*TASK TO COMPLETE*: Would you restate all the data that follows, word for word?

*DATA SEGMENT*:

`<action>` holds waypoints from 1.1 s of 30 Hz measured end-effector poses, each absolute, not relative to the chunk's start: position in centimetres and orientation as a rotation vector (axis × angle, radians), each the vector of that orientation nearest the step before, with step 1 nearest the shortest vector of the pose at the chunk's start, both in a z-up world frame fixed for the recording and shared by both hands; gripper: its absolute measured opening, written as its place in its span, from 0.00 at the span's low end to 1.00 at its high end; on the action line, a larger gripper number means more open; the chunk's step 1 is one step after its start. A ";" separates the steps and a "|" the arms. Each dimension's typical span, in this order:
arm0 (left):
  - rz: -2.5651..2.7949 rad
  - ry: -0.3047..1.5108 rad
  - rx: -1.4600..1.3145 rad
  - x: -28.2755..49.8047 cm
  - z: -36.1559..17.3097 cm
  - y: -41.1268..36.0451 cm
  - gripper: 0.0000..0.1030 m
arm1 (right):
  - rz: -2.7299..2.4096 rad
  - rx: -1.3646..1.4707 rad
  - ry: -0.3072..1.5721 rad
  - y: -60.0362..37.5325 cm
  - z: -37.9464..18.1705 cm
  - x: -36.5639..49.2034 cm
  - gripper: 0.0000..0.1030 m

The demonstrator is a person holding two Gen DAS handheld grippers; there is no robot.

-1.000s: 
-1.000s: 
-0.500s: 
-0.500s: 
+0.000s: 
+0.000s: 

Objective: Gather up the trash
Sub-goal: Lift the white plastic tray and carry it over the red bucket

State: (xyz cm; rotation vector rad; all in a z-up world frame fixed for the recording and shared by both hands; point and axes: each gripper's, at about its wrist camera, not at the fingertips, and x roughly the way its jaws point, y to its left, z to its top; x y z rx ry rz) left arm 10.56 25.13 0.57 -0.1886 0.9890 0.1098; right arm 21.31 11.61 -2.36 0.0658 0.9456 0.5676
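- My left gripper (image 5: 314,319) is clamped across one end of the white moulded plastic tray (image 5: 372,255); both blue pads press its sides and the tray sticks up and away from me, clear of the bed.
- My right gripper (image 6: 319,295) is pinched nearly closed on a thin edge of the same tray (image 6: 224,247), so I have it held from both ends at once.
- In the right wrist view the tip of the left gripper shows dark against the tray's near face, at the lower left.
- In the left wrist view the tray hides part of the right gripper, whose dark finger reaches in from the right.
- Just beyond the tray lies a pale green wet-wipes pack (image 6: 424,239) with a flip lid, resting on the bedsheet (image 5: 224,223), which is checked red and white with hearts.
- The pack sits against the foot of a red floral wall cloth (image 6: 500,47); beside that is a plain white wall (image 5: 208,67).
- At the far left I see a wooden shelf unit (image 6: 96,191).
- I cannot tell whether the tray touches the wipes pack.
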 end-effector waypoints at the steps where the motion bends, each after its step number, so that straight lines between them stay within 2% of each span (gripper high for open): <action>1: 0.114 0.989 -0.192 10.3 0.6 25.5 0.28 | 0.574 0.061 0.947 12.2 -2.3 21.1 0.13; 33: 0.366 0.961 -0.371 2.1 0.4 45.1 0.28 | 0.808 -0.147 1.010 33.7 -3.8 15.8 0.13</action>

*TASK OUTPUT*:
`<action>` holds waypoints from 1.1 s of 30 Hz measured end-effector poses, each absolute, not relative to the chunk's start: position in centimetres and orientation as a rotation vector (axis × angle, radians), each the vector of that orientation nearest the step before, with step 1 nearest the shortest vector of the pose at the chunk's start, both in a z-up world frame fixed for the recording and shared by both hands; gripper: its absolute measured opening, written as its place in its span, from 0.00 at the span's low end to 1.00 at its high end; on the action line, a larger gripper number means more open; the chunk's step 1 is one step after its start. A ";" separates the steps and a "|" the arms. Each dimension's typical span, in this order:
arm0 (left):
  - rz: -2.5651..2.7949 rad
  - ry: -0.3047..1.5108 rad
  - rx: -1.4600..1.3145 rad
  - x: -28.2755..49.8047 cm
  - z: -36.1559..17.3097 cm
  - y: -41.1268..36.0451 cm
  - gripper: 0.0000..0.1030 m
arm1 (right):
  - rz: -2.7299..2.4096 rad
  - rx: -1.3646..1.4707 rad
  - ry: -0.3072..1.5721 rad
  - y: -60.0362..37.5325 cm
  - z: -37.9464..18.1705 cm
  - x: -36.5639..49.2034 cm
  - gripper: 0.0000..0.1030 m

The demonstrator is a person holding two Gen DAS handheld grippers; there is no robot.

-1.000s: 
-1.000s: 
-0.500s: 
-0.500s: 
+0.000s: 
+0.000s: 

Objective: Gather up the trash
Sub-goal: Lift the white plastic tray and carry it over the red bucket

State: (xyz cm; rotation vector rad; all in a z-up world frame fixed for the recording and shared by both hands; point and axes: each gripper's, at about its wrist camera, not at the fingertips, and x roughly the way its jaws point, y to its left, z to its top; x y z rx ry rz) left arm 10.56 25.13 0.57 -0.1886 0.9890 0.1098; right arm 21.31 11.61 -2.36 0.0658 0.9456 0.5676
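- My left gripper (image 5: 314,319) is clamped across one end of the white moulded plastic tray (image 5: 372,255); both blue pads press its sides and the tray sticks up and away from me, clear of the bed.
- My right gripper (image 6: 319,295) is pinched nearly closed on a thin edge of the same tray (image 6: 224,247), so I have it held from both ends at once.
- In the right wrist view the tip of the left gripper shows dark against the tray's near face, at the lower left.
- In the left wrist view the tray hides part of the right gripper, whose dark finger reaches in from the right.
- Just beyond the tray lies a pale green wet-wipes pack (image 6: 424,239) with a flip lid, resting on the bedsheet (image 5: 224,223), which is checked red and white with hearts.
- The pack sits against the foot of a red floral wall cloth (image 6: 500,47); beside that is a plain white wall (image 5: 208,67).
- At the far left I see a wooden shelf unit (image 6: 96,191).
- I cannot tell whether the tray touches the wipes pack.
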 end-effector waypoints at the steps where the motion bends, each after its step number, so that straight lines between them stay within 2% of each span (gripper high for open): <action>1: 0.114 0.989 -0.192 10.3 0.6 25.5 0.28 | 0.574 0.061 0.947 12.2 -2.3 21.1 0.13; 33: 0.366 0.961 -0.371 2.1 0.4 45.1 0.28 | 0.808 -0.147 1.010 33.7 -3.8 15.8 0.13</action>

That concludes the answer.